Durgunca "İkimizden birini işten çıkarması gerekiyor demek," diye açıkladım. Esra'nın kahverengi gözleri bana üzgünce baktı. Ben de üzgündüm açıkçası. Burada barda çalıştığımdan daha uzun süredir bulunuyordum. Yurttan çıktıktan sonra ilk işim çalışacak bir yer aramak olmuştu ve Fatih Bey, bana şans getirmişti. Onun yanında çalışmaya başladığımda Esra ile tanışmıştım ve onun kalbinde kötülük olmadığına adım gibi emindim. Yine de hepimiz insandık ve söz konusu kendi geleceğimiz olduğunda ister istemez bencil olabiliyorduk. Üstelik Esra'nın bu işe ne kadar ihtiyacı olduğunu biliyordum. Ailesinden uzakta üniversite okuyordu, benim aksime başına bir şey gelecek olursa arkasında ağlayacak insanlar bırakacağını biliyordu ve hepsinden kötüsü o tüm bunları kaldıramayacak kadar duygusaldı. Bir an, onu kendi yerime koydum. Kendimi övmeyi seven biri olmasam da kendi hakkımda bir çift laf etme şansım olsa gururla dimdik durabildiğimi söyleyebilirdim tereddütsüzce. Ben yeni bir iş bulabilirdim hatta hala barda çalıştığım da hesaba katılırsa ondan daha avantajlıydım. Hoş, öyle olmasa bile ondan kendim için fedakarlık isteyebilecek biri değildim. Bunu asla yapamazdım. Boğazımı temizleyerek ayağa kalktım ve üstümdeki önlüğü çıkardım. "Size her şey için minnettarım Fatih Bey ama söz konusu durumda Esra'nın hakkını yiyemem." derken çenemi dikleştirdim. "Ben, işten ayrılırım."

Esra da ayağa kalktı. "Hayır, İdil. Buna izin veremem." Gözleri dolmuştu.

Dudaklarımı aralayıp bir şey konuşacakken Toprak ile göz göze geldik. Bana öyle güven verici bakıyordu ki aklından bir şeyler geçtiğini hemen anlamıştım. Beni yanıltmadı. Yanımıza geldiğinde sahte bir şekilde öksürerek Fatih Beyin dikkatini çekti. Üzgün olduğu her halinden anlaşılan patronum ona baktığında "Aslında," dedi. Son harfi uzatmıştı. "Size yardımcı olabilirim, beyefendi." Patronumun kaşları havalandı. "Eğer beni işe alırsanız..." Fatih Bey sözünü kesti.
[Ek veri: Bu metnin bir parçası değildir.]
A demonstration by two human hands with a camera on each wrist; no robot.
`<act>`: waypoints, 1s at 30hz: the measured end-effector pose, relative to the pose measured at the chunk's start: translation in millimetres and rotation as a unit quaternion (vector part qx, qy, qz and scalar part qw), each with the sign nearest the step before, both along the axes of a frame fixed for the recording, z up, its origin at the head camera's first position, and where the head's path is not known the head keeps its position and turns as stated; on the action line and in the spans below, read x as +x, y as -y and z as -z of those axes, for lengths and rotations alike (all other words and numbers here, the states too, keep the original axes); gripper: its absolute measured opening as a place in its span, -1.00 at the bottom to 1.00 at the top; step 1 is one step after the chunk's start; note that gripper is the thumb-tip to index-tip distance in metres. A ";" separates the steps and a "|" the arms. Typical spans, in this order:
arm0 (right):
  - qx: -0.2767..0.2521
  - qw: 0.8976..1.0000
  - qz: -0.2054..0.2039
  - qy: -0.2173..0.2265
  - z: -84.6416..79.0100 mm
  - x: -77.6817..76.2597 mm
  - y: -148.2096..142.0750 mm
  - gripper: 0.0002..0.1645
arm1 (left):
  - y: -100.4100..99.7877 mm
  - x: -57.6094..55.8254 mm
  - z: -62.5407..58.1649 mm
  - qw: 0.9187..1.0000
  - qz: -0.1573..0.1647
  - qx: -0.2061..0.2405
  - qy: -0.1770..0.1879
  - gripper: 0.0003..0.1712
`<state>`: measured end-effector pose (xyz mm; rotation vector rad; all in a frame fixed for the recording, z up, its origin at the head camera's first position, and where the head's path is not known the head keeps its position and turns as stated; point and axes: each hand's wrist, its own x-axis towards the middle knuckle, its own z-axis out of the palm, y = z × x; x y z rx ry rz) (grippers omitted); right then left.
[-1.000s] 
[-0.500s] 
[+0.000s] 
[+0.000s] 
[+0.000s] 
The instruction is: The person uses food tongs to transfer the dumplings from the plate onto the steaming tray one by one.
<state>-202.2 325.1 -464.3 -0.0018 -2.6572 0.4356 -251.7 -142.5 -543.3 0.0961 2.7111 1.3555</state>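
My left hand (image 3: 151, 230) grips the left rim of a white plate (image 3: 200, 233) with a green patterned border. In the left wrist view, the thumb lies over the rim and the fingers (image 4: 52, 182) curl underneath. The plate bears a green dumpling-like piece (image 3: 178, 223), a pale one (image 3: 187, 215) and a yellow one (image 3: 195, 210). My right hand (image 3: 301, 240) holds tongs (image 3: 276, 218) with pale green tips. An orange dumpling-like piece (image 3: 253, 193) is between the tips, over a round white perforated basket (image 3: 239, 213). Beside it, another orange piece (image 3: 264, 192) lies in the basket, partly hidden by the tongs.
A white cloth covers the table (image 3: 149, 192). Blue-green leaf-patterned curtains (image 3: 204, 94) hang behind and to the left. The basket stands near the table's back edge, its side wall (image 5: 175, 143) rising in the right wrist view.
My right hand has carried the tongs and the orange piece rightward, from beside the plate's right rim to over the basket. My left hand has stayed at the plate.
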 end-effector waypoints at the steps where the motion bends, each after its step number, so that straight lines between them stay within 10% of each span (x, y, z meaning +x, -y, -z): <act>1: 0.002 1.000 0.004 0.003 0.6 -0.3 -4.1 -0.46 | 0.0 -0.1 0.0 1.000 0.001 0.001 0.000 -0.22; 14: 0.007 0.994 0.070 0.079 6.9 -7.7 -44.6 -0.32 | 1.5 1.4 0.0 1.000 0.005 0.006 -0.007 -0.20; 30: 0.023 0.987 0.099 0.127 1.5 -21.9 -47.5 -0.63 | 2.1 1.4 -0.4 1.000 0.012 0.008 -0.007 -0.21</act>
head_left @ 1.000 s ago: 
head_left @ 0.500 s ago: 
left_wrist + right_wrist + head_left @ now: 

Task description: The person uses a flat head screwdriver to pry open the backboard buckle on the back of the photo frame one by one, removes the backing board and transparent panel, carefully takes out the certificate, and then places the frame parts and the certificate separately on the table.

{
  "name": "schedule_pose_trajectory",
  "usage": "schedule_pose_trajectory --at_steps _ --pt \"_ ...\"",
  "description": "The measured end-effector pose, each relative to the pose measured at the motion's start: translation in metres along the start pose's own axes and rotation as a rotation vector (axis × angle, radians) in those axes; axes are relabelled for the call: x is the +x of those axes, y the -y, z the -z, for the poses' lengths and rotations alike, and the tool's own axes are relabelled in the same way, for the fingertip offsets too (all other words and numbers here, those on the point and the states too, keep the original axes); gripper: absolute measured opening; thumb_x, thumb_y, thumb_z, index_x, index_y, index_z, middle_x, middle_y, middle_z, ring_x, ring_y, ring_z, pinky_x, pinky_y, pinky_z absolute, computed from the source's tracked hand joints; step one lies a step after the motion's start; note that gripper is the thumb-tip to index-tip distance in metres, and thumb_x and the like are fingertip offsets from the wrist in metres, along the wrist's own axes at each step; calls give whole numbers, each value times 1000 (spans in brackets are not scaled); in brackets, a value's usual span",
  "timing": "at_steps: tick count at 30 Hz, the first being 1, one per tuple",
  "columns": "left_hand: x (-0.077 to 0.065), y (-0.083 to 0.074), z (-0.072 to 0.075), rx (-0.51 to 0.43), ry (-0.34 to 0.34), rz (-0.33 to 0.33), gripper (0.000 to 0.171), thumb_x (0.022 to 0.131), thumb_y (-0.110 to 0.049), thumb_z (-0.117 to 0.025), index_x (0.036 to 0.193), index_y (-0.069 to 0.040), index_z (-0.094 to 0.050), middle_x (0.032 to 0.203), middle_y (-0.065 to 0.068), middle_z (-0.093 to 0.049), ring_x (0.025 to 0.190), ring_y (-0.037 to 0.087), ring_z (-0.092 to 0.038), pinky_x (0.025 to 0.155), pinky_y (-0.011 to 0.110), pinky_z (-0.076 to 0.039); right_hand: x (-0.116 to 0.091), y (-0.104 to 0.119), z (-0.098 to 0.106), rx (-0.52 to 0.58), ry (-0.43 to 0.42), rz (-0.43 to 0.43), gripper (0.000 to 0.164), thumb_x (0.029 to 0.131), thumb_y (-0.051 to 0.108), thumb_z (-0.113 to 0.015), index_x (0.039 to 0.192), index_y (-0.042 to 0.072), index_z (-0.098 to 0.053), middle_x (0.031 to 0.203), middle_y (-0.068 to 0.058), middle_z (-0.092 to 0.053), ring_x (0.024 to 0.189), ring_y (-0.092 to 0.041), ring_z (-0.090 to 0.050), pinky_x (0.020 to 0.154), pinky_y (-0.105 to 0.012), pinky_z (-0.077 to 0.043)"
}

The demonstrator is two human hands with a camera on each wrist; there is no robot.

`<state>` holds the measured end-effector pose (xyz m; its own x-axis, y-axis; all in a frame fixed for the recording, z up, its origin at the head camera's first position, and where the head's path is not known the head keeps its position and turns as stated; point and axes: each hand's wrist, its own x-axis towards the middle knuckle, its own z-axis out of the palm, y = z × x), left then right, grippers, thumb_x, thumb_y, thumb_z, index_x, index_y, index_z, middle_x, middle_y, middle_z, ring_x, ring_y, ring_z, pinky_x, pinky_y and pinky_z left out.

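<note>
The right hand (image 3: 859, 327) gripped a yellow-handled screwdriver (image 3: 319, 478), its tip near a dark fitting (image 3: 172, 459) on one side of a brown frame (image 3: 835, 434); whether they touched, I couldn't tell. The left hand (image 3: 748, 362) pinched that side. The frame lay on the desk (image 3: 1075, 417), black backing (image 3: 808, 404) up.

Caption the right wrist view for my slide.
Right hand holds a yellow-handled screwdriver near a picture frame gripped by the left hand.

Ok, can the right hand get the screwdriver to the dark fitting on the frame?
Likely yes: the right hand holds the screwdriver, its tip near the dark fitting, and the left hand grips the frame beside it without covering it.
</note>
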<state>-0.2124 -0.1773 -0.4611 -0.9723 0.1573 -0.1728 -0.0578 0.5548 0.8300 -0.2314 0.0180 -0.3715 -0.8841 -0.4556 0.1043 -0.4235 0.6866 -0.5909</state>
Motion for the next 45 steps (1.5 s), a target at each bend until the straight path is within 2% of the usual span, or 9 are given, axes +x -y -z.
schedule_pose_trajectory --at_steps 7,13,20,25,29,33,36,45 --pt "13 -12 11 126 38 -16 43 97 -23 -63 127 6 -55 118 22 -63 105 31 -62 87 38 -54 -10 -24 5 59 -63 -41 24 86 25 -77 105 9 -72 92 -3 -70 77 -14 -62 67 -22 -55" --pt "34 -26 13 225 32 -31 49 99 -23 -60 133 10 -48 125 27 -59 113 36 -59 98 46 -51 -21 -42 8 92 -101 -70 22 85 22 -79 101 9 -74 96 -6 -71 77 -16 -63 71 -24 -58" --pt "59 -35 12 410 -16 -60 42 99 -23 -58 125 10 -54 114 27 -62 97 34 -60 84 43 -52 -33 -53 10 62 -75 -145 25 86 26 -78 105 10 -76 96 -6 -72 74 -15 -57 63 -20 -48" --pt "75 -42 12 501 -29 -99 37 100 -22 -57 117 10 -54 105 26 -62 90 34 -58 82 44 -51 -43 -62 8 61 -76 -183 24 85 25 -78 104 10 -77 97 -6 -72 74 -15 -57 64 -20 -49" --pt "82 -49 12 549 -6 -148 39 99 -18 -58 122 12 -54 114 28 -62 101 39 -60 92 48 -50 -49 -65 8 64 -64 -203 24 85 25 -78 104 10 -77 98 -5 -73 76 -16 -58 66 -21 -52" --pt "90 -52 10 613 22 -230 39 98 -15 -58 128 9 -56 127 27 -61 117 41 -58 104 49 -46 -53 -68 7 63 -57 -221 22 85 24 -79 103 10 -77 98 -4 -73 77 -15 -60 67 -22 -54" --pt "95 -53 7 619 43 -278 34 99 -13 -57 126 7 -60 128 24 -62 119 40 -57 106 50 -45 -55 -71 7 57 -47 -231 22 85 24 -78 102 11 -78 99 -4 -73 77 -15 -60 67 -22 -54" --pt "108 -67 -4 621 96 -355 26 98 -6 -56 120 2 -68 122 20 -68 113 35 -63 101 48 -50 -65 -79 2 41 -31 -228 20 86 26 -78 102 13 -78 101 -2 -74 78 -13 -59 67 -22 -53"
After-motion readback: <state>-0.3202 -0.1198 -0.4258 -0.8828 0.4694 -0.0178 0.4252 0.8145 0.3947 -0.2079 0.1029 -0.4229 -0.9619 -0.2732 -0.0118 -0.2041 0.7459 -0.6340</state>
"Bak evlat," derken yine huysuzlanmıştı. "Ben, işler yüzünden birini işten çıkarmaya çalışıyorum sense gelmiş üçüncü bir eleman olmaktan bahsediyorsun." Başını iki yana salladı. "Şaka kaldıracak halim yok."

Toprak gözlerini kıstı. Ne yapmaya çalıştığını ne ben ne de Esra anlayabilmiştik. "Şaka değil efendim," dedi Toprak büyük bir saygıyla. "Ben böyle bir mevzuda şaka yapmam. Sadece konuştuklarınıza kulak misafiri oldum ve kurduğunuz bir cümle dikkatimi çekti." Fatih Bey de şaşırmıştı. Toprak'a dönen üç çift göz onu ilgilendirmiyormuş gibi tebessüm etti ve "Bana bir şans vermelisiniz," dedi. "Hem sizden bir maaş talebim de yok, asla da olmaz." Gözlerim büyüdüğünde onun da tebessümü büyüdü. "Burayı sadece bir haftada müşterilerle doldurabilirim."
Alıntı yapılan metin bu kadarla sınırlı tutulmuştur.